Deploying Agents with Inline Source on Vertex AI Agent Engine

Authors: Xuanzhi Lin, Shawn Yang, Ivan Nardini

TLDR: We’re introducing Inline Source Deployment for Vertex AI Agent Engine. Now, you can deploy agents directly from your source files—bypassing the need to provision and manage Cloud Storage buckets entirely. This method aligns your agents with standard engineering requirements, enabling support for Git version control, CI/CD pipelines, and security scanning. It’s the definitive shift from “works in my notebook” to “deploy my agent”.

Introduction

You’ve built an AI agent. It works perfectly in your development environment. But now comes the hard part: deploying it to production in a way that fits your team’s existing workflows. If you’re like most development teams, you have:

  • Version control requirements for auditing and rollback
  • CI/CD pipelines that deploy from Git repositories
  • Infrastructure as Code (Terraform) managing your cloud resources
  • Security policies requiring source code scanning before deployment

While deploying an agent by serializing and pickling an in-memory Python object to Cloud Storage is an option on Vertex AI Agent Engine, this approach presents significant challenges. Pickle files, for instance, lack version control, hinder CI/CD integration, and complicate security reviews, rendering them unsuitable for production workflows.

We introduced Inline Source Deployment to enable direct deployment of AI agents from source files. This method eliminates the need for Cloud Storage buckets and serialization, allowing code to flow seamlessly through your existing deployment infrastructure.

.

This guide will walk you through inline source deployment, explaining its critical role in production workflows and providing a step-by-step implementation guide.

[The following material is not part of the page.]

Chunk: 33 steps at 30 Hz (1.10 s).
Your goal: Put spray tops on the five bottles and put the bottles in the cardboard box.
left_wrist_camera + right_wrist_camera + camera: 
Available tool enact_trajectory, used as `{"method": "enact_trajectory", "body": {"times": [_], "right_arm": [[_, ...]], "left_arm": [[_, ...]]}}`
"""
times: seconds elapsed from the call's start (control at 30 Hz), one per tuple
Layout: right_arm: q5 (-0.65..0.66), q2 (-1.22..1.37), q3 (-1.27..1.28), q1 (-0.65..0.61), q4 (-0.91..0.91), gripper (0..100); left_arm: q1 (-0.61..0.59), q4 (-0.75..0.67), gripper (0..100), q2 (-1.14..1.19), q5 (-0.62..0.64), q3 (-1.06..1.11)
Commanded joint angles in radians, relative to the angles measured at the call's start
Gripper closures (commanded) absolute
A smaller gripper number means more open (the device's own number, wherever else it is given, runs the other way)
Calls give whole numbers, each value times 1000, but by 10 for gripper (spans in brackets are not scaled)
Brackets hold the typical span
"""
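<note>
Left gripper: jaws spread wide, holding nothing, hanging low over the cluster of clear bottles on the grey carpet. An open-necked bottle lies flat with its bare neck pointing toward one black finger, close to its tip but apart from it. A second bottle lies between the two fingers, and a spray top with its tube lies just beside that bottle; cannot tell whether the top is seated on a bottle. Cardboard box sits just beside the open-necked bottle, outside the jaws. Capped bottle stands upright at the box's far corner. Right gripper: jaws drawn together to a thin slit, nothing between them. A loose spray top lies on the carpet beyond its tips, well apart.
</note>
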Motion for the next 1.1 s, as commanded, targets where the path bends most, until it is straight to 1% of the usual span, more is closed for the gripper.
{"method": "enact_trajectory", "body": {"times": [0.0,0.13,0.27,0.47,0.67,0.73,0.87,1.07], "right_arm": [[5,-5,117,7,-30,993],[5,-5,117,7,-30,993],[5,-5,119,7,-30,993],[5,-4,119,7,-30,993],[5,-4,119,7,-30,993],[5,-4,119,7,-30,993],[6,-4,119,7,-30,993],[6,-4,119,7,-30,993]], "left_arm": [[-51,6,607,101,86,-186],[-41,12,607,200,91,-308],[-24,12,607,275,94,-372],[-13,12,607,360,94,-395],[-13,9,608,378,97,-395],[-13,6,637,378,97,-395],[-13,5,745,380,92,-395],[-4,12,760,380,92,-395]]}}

What is Inline Source Deployment?

Inline source deployment packages your source code files into a compressed archive and sends them directly through the Vertex AI API to deploy agents to Vertex AI Agent Engine. The following diagram illustrates this process.

Instead of creating an in-memory agent object for SDK serialization, you specify directories and files on disk. The SDK packages these into a tarball, base64-encodes it, and includes it inline within the API request body. This process defines the “inline source” approach.

Why Inline Source Deployment Matters

Inline Source Deployment offers several advantages over previous agent deployment methods on Vertex AI Agent Engine:

No Cloud Storage Bucket Required

Agent object deployment uploads your serialized agent to a GCS bucket you must provision and manage. With inline source deployment, the code travels directly through the API request—one less piece of infrastructure to manage. The following diagram visually compares the ‘Before’ (Agent Object) and ‘After’ (Inline Source) deployment flows, highlighting the reduced complexity.

Built for CI/CD Pipelines

Modern deployment workflows deploy from Git repositories. Inline source deployment fits this model perfectly:

# Example GitHub Actions workflow
- name: Deploy Agent
  run: |
    python deploy_agent.py \
      --source-packages agent_package \
      --entrypoint deployment.agent \
      --project ${{ secrets.GCP_PROJECT }}

Your agent code resides in version control alongside your application code. When you merge to main, your CI pipeline automatically deploys the latest version.

Auditable and Reversible

Every deployment is tied to a specific Git commit. To roll back, deploy from a previous commit. To audit changes, run git diff. This visibility is lost with pickled objects.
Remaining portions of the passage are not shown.